What started as Alfred’s lopsided lantern had become a cosmic wound. The massive dark pupil stretched wider, edges crackling with red lightning instead of purple. The sky around it cracked like glass, revealing something beyond. Not space. Not void. Something worse. The wind picked up, howling through the Academy grounds with voices that sounded almost human. Almost screaming.
Students ran in every direction, abandoning all pretense of order.
“It’s the end times! The Nightshade King has summoned the Apocalypse!”
A third-year boy sprinted past, robes flapping.
Elizabeth stood at the center of the chaos, arms raised to the bleeding sky. Her notebook had fallen forgotten at her feet. Her eyes reflected the red lightning, wild and ecstatic.
“GLORY! The Outer Gods answer his call! The prophecy unfolds! Witness the birth of the new era!”
Her voice carried across the lawn, somehow audible over the wind.
Faculty members tried to evacuate students toward the main building. Seraphina coordinated the effort, barking orders while her eyes kept drifting back to Alfred. He stood in the eye of the storm, completely still, staring up at his creation with growing horror.
Alfred grabbed at the air, making pulling motions like he could yank the portal closed through sheer willpower.
(Crap, crap, crap. If I break the sky, I’m definitely getting expelled. Or worse, grounded. Mom’s gonna kill me. Do they have parent-teacher conferences in other dimensions?)
He spotted something. The original string attached to his lantern, still faintly visible, trailing down from the portal like a fishing line to catastrophe. Without thinking, he jumped and grabbed it.
“Come on, come back down!”
He pulled with both hands, feet digging into grass.
Luna appeared next to him, eyes wide.
“Alfred, stop! You can’t just pull a dimensional rift closed like a window shade!”
“Watch me!”
He pulled harder, muscles straining.
The portal pulsed in response. Instead of closing, it stretched wider. The cracks in the sky spread like spiderwebs. More red lightning erupted, striking the ground in random patterns. A bolt hit the fountain, exploding it into steam and stone shards.

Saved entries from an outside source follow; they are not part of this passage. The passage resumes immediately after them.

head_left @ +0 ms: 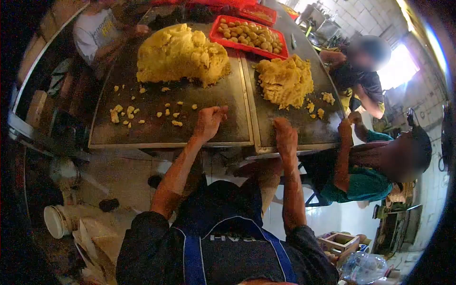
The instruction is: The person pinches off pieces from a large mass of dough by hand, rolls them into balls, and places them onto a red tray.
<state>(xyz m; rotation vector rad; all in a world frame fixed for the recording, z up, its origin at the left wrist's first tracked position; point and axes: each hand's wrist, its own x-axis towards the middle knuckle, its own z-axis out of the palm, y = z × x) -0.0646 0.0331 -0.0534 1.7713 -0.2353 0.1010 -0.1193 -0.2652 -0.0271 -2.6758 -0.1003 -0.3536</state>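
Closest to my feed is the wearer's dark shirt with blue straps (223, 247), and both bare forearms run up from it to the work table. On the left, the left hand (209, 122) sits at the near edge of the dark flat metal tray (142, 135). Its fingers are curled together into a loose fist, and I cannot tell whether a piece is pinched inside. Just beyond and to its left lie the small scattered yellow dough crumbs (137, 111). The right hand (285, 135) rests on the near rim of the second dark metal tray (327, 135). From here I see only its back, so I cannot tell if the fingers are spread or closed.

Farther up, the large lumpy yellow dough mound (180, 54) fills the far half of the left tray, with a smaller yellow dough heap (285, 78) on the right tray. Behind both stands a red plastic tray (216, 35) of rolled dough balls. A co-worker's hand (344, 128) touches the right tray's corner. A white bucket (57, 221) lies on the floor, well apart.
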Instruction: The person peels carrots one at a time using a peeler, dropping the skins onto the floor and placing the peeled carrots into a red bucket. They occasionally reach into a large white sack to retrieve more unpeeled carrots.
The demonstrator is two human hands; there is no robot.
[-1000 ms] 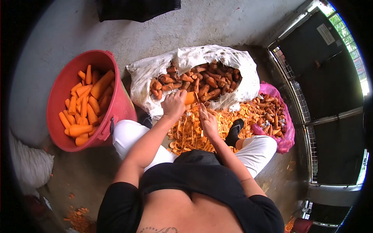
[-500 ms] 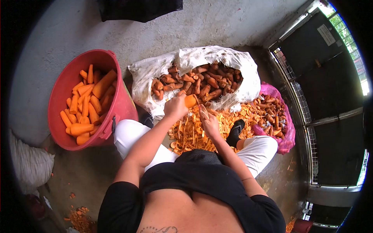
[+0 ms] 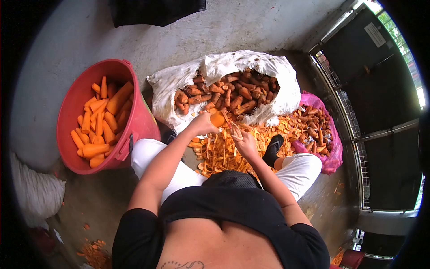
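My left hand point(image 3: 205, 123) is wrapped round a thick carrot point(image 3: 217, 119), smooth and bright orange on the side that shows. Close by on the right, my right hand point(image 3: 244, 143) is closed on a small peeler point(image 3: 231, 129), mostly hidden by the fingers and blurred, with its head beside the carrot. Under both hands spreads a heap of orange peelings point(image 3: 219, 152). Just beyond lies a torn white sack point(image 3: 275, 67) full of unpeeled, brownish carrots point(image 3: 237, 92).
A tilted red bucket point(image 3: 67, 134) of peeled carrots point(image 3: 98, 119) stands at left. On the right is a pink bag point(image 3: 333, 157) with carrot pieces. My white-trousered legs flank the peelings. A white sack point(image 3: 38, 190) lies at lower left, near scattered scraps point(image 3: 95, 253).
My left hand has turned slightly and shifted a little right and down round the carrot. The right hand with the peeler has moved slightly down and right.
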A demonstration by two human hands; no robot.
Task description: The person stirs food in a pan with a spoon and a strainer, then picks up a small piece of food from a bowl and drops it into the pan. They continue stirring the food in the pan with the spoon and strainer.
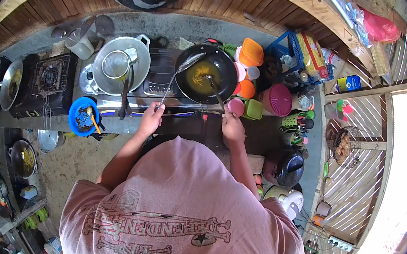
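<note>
A dark wok (223,81) sits on the stove at centre right, with yellow oil and golden bits (201,76) in its bottom. My left hand (151,118) is closed on the handle of a metal ladle (190,62), whose head is over the wok's left rim. Near the wok's front edge, my right hand (233,126) grips the handle of a spatula (215,91); the spatula's tip is among the bits in the oil.
Left of the wok stands a large silver pot (141,73) with a strainer (115,64) on it. A blue bowl (75,125) holds dark food and an orange-handled spoon. Colourful containers (250,52) crowd the wok's right side.
</note>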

(This is bad. This is so, so bad. Why did I think pulling would help?)
The pressure changed.
Everyone on the grounds felt it simultaneously. The air became thick, heavy, pressing down on shoulders and chests. Breathing took effort. Moving took effort. Existing took effort.
Then gravity reversed.
For one impossible second, everyone’s feet left the ground. Students floated, screaming. Loose objects drifted upward. Chompy, who’d broken out of the greenhouse, sailed past Alfred’s head, leaves flailing in panic.
Then gravity slammed back, twice as strong. Everyone crashed down hard. Alfred caught himself, but dozens of students fell flat.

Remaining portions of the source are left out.